Technical details, signals etc. of Samsung's guards are in thread http://www.robotreviews.com/chat/viewtopic.php?f=4&t=20181

Additional boundary marking sensors can be interfaced to the Powerbot cliff sensor, creating phantom cliffs for a boundary response. The cliff sensor input is grounded to signal a boundary.

There are two versions of an alternative boundary, analog and digital. Both use a 38khz IR signal similar to TV and robot remotes and other signals, received by specialized components.
VishayTSOP.jpg
VishayTSOP.jpg (9.85 KiB) Viewed 2138 times

The integrated receivers are sensitive and output the digital modulation of the 38khz carrier which is similar to a 1200 baud serial data stream.
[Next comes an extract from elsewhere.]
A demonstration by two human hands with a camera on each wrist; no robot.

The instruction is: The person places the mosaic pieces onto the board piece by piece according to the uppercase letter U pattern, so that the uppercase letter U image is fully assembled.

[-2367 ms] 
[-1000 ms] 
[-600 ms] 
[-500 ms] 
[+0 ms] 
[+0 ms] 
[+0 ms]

Codes are about 25ms long, 25 or so bits, and repeated every 100ms, in bursts to save emitter power often battery, as in TV remotes. There many coding formats used, RC5 etc. A continuous 38khz oscillation received outputs a constant logic LOW from the receivers.
The oscillating emitters are used to distinguish background illumination, especially incandescent lamps with IR light and 60 cycle noise, from the control transmission. The integrated receivers also supply amplification and high sensitivity, essential to any range of the beam, compared to any simple photo detector with discrete components.
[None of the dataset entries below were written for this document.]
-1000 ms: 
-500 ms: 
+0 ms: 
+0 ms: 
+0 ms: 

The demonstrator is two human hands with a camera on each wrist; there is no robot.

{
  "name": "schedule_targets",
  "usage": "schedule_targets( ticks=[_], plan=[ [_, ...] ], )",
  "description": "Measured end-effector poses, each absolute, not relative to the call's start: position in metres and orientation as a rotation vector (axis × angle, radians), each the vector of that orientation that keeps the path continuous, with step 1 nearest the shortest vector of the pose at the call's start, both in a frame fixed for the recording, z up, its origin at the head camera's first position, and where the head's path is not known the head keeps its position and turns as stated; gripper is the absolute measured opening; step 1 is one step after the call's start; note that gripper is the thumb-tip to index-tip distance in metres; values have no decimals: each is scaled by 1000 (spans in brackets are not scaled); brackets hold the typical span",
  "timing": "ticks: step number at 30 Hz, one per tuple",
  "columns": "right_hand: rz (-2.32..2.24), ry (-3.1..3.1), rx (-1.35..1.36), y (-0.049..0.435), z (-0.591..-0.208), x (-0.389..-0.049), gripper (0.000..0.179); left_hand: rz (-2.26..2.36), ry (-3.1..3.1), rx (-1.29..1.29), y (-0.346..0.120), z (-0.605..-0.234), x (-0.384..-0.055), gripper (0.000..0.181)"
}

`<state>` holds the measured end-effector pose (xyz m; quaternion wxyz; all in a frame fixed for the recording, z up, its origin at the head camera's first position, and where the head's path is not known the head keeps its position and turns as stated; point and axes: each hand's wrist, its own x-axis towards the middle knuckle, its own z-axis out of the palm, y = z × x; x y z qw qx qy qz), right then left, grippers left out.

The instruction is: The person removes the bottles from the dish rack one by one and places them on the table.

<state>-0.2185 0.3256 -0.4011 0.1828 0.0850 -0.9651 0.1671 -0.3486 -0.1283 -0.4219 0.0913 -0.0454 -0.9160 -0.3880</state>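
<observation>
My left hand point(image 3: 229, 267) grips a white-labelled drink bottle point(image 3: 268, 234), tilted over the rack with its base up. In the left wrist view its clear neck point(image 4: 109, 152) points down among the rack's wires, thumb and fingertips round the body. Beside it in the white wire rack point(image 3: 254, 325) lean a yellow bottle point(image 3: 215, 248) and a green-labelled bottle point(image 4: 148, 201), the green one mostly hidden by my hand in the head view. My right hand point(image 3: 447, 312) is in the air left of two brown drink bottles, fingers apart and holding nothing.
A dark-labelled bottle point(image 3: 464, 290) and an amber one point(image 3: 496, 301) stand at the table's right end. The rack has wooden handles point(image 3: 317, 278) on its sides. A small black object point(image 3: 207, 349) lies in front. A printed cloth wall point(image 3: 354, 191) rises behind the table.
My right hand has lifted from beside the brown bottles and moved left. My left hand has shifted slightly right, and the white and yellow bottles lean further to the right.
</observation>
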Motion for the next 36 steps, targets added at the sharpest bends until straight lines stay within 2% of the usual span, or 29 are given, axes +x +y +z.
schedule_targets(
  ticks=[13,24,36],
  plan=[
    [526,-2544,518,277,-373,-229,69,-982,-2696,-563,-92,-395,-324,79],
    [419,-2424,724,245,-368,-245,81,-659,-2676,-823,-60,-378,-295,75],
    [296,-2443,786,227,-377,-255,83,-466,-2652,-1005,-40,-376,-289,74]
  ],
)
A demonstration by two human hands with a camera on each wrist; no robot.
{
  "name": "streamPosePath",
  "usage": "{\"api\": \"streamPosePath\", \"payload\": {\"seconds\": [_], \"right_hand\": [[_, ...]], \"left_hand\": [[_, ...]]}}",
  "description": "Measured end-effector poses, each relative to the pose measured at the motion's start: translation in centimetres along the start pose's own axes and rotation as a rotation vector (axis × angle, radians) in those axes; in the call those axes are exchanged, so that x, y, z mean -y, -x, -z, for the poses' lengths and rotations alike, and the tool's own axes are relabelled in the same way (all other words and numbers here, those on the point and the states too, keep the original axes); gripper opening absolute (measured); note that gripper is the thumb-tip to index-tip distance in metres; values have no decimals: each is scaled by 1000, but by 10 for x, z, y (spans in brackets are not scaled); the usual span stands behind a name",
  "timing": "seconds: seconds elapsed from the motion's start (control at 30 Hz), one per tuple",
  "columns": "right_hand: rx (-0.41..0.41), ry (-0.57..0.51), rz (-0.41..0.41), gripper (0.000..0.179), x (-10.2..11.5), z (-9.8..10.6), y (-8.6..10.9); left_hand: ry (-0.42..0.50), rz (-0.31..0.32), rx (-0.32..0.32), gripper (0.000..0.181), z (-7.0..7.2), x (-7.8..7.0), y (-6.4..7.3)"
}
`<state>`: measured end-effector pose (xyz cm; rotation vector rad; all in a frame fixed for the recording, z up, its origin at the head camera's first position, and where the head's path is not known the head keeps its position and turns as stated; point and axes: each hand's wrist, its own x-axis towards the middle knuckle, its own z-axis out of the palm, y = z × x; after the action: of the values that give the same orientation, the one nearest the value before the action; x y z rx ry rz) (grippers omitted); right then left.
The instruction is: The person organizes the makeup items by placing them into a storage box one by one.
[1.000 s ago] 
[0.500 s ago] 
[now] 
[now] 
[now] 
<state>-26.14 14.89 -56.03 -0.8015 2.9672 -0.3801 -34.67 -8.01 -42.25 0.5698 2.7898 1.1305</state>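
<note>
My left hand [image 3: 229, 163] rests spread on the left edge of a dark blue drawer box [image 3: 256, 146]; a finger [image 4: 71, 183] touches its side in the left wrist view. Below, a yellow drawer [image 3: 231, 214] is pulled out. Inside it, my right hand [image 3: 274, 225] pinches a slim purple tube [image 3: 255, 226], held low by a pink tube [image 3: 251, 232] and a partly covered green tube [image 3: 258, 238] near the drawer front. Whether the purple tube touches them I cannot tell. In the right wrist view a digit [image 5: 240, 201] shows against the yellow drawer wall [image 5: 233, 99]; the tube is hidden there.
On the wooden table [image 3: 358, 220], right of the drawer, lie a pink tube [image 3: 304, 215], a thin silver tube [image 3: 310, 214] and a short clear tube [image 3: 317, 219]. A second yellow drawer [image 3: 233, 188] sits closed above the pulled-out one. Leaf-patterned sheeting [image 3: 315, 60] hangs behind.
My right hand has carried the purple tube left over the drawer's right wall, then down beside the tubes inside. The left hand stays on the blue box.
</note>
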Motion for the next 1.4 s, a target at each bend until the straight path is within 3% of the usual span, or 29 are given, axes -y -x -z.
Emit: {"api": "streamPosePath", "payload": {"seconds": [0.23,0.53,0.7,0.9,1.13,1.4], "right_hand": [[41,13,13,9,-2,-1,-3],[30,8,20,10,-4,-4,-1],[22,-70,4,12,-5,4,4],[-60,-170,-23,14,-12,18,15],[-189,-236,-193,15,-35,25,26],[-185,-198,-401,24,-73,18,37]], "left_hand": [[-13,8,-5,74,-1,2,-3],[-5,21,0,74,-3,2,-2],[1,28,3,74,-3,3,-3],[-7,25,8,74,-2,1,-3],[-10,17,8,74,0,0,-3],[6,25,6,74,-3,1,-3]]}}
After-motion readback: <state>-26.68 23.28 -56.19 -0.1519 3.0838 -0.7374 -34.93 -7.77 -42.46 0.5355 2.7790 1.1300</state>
The Powerbot dock emits a 38khz coded signal as well as the bot remote, so these must be distinguished from any signal supplied by a boundary emitter. The analog system uses continuous, uncoded emission while the digital system uses a TV remote as the transmitter (a cheap keychain remote can be used, as shown in Neato forum thread
"Optical Boundary Marking"),producing a coded signal which must be processed by a microcontroller to distinguish from the other Powerbot transmissions.
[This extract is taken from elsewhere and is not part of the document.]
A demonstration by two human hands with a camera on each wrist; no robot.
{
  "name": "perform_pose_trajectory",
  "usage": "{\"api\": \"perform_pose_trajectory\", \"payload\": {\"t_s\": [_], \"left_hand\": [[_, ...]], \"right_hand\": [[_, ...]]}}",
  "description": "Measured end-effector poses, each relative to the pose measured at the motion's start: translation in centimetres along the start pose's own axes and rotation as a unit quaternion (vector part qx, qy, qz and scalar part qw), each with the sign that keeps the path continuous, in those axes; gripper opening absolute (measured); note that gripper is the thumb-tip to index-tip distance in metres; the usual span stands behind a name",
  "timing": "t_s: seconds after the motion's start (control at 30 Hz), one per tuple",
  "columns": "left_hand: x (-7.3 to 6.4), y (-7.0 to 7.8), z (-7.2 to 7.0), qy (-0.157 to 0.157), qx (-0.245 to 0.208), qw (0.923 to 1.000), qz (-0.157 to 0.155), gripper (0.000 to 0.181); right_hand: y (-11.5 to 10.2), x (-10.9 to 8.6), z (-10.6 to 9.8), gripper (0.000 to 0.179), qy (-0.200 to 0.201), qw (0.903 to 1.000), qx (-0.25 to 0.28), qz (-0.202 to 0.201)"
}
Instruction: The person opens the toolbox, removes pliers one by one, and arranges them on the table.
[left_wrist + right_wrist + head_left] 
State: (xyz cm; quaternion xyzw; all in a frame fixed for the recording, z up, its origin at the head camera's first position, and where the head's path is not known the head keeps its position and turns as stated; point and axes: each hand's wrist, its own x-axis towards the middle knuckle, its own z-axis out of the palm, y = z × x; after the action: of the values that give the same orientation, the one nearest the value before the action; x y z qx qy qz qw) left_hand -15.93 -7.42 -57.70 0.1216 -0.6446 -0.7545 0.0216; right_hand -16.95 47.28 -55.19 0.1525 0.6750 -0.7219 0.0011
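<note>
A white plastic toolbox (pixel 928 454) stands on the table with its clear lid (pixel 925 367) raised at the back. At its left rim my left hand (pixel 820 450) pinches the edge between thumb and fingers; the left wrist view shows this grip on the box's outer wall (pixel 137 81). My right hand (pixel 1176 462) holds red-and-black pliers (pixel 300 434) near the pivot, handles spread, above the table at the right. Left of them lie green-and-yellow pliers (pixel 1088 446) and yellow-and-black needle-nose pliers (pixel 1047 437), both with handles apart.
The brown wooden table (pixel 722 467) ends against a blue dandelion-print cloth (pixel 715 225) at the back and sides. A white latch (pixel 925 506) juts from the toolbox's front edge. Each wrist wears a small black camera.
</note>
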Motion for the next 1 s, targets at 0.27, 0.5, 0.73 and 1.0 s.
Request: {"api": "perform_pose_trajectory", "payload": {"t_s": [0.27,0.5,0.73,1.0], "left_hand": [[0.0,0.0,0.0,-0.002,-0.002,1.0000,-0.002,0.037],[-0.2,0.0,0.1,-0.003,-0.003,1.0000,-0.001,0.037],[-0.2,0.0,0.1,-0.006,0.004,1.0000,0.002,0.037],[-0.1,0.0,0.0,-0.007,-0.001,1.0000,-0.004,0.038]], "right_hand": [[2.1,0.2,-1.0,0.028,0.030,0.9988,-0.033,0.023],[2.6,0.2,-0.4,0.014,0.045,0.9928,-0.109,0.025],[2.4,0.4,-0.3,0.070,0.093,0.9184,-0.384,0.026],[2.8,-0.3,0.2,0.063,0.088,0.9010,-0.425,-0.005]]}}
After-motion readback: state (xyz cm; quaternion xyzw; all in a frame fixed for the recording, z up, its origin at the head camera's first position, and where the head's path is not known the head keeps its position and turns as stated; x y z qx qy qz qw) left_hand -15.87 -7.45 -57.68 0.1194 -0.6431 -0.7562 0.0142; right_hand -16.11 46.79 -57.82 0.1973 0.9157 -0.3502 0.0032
Both systems use IR receivers mounted outside the front corners, either outside or inside through the IR transparent plastic (needs testing), because of the geometry involved approaching a boundary, with Powerbot 9000's high back end blocking beams from certain angles. The sensors could be taped in place.

Image

Thin 30 gauge wire wrap wire can pass through the corner of the bumper opening, as used in a bumper extension mod in the Samsung forum, thread http://www.robotreviews.com/chat/viewtopic.php?f=22&t=19388&p=138691&hilit=tilt+limiting+mod#p138691

Digital System

Best but not finished -- not yet into microcontroller programming.

The TV remotes show a longer range than the analog system with a DIY transmitter, and can use single TSOP receivers on each corner, pointed upwards and receiving 360 degrees. As shown in the analog system two receivers can be combined with diodes for simplicity, and interfaced to the front cliff sensor (if needed the separate side sensors could be used, not tested).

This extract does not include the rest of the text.